▸ **INSTRUCTIONS FOR THE TASK**: Write the listing below out again in full, dropping its pictures.

▸ **AVAILABLE DATA**:
+--

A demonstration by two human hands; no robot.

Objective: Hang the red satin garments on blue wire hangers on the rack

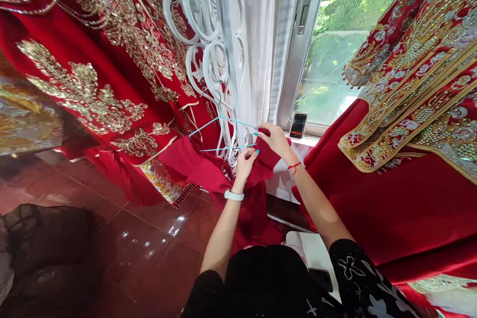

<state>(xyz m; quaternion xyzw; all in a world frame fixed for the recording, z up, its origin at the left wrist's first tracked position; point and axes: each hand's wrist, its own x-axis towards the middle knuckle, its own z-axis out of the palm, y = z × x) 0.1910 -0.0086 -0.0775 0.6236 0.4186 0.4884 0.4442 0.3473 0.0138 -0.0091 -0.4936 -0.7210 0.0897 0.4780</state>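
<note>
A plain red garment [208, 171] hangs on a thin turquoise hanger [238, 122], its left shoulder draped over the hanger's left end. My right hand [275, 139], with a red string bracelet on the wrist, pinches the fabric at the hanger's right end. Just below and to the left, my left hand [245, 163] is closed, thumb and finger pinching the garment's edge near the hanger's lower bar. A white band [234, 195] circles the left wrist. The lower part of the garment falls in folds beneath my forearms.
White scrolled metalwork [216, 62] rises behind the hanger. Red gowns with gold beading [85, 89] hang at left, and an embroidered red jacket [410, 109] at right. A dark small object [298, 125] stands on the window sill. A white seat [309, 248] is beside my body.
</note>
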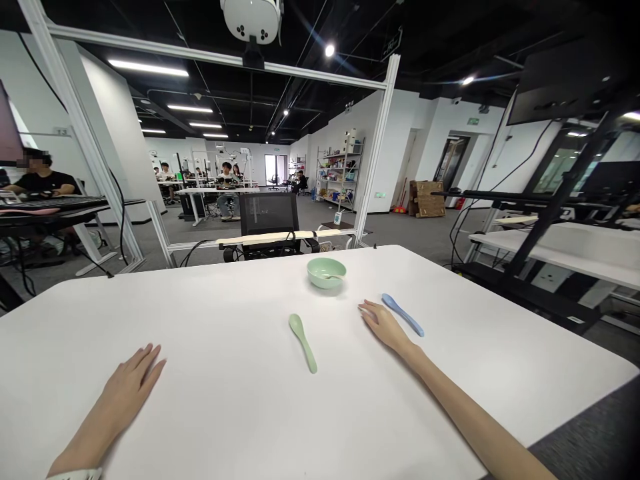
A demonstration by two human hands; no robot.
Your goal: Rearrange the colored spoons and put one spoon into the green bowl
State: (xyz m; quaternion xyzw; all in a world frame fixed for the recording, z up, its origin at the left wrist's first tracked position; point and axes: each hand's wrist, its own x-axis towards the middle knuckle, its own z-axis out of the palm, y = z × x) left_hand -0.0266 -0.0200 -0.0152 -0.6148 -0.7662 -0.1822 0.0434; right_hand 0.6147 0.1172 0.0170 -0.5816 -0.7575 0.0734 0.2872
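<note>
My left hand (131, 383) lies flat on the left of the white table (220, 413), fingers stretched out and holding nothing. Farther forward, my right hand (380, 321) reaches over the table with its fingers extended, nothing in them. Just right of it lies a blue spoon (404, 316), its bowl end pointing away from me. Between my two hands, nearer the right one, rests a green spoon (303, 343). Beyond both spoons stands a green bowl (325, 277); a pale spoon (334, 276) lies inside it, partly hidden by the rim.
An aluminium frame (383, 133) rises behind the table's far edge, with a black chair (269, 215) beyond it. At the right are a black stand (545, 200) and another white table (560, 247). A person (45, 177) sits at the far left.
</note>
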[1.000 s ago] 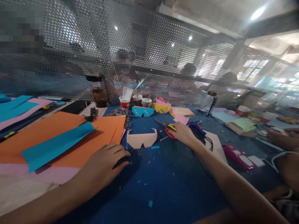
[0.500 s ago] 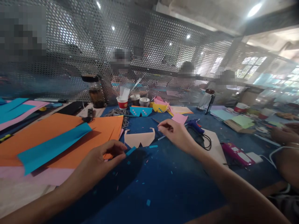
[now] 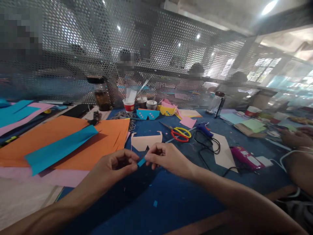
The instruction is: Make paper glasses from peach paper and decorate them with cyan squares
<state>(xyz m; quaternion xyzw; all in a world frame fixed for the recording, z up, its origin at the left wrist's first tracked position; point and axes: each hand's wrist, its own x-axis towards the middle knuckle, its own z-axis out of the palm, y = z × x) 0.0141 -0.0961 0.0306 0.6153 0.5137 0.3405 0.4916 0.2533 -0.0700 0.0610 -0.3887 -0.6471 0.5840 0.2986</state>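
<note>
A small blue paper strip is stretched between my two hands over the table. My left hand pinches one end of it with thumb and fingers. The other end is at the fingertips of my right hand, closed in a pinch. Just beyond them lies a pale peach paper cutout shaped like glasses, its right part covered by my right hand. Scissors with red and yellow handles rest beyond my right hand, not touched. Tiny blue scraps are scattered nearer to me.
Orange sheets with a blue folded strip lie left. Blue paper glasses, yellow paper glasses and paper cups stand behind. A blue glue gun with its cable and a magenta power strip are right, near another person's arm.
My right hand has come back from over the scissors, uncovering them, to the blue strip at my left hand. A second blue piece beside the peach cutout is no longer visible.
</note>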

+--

▸ **OUTPUT FOR THIS EXERCISE**:
A demonstration by two human hands; no robot.

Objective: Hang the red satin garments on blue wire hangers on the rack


<state>(xyz m; quaternion xyzw; all in a world frame fixed for the recording, z up, its origin at the left wrist's first tracked position; point and axes: each hand's wrist, its own x-axis towards the middle knuckle, its own z-axis out of the palm, y = z × x) 0.1910 -0.0086 -0.0775 0.6236 0.4186 0.4884 0.4442 0.3473 0.0138 -0.0091 -0.4936 -0.7210 0.0897 0.4780</state>
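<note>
A plain red garment [208, 171] hangs on a thin turquoise hanger [238, 122], its left shoulder draped over the hanger's left end. My right hand [275, 139], with a red string bracelet on the wrist, pinches the fabric at the hanger's right end. Just below and to the left, my left hand [245, 163] is closed, thumb and finger pinching the garment's edge near the hanger's lower bar. A white band [234, 195] circles the left wrist. The lower part of the garment falls in folds beneath my forearms.
White scrolled metalwork [216, 62] rises behind the hanger. Red gowns with gold beading [85, 89] hang at left, and an embroidered red jacket [410, 109] at right. A dark small object [298, 125] stands on the window sill. A white seat [309, 248] is beside my body.
</note>
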A demonstration by two human hands; no robot.
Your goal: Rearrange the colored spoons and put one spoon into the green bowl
State: (xyz m; quaternion xyzw; all in a world frame fixed for the recording, z up, its origin at the left wrist's first tracked position; point and axes: each hand's wrist, its own x-axis towards the middle knuckle, its own z-axis out of the palm, y = z × x) left_hand -0.0266 -0.0200 -0.0152 -0.6148 -0.7662 -0.1822 0.0434; right_hand 0.6147 0.1172 0.0170 -0.5816 -0.7575 0.0734 0.2872
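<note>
My left hand (131, 383) lies flat on the left of the white table (220, 413), fingers stretched out and holding nothing. Farther forward, my right hand (380, 321) reaches over the table with its fingers extended, nothing in them. Just right of it lies a blue spoon (404, 316), its bowl end pointing away from me. Between my two hands, nearer the right one, rests a green spoon (303, 343). Beyond both spoons stands a green bowl (325, 277); a pale spoon (334, 276) lies inside it, partly hidden by the rim.
An aluminium frame (383, 133) rises behind the table's far edge, with a black chair (269, 215) beyond it. At the right are a black stand (545, 200) and another white table (560, 247). A person (45, 177) sits at the far left.
</note>
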[1.000 s ago] 
[0.500 s ago] 
[now] 
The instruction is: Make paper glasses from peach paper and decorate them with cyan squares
<state>(xyz m; quaternion xyzw; all in a world frame fixed for the recording, z up, its origin at the left wrist's first tracked position; point and axes: each hand's wrist, its own x-axis towards the middle knuckle, its own z-axis out of the palm, y = z × x) 0.0141 -0.0961 0.0306 0.6153 0.5137 0.3405 0.4916 0.2533 -0.0700 0.0610 -0.3887 -0.6471 0.5840 0.2986</state>
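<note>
A small blue paper strip is stretched between my two hands over the table. My left hand pinches one end of it with thumb and fingers. The other end is at the fingertips of my right hand, closed in a pinch. Just beyond them lies a pale peach paper cutout shaped like glasses, its right part covered by my right hand. Scissors with red and yellow handles rest beyond my right hand, not touched. Tiny blue scraps are scattered nearer to me.
Orange sheets with a blue folded strip lie left. Blue paper glasses, yellow paper glasses and paper cups stand behind. A blue glue gun with its cable and a magenta power strip are right, near another person's arm.
My right hand has come back from over the scissors, uncovering them, to the blue strip at my left hand. A second blue piece beside the peach cutout is no longer visible.
</note>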

The output requires nothing else.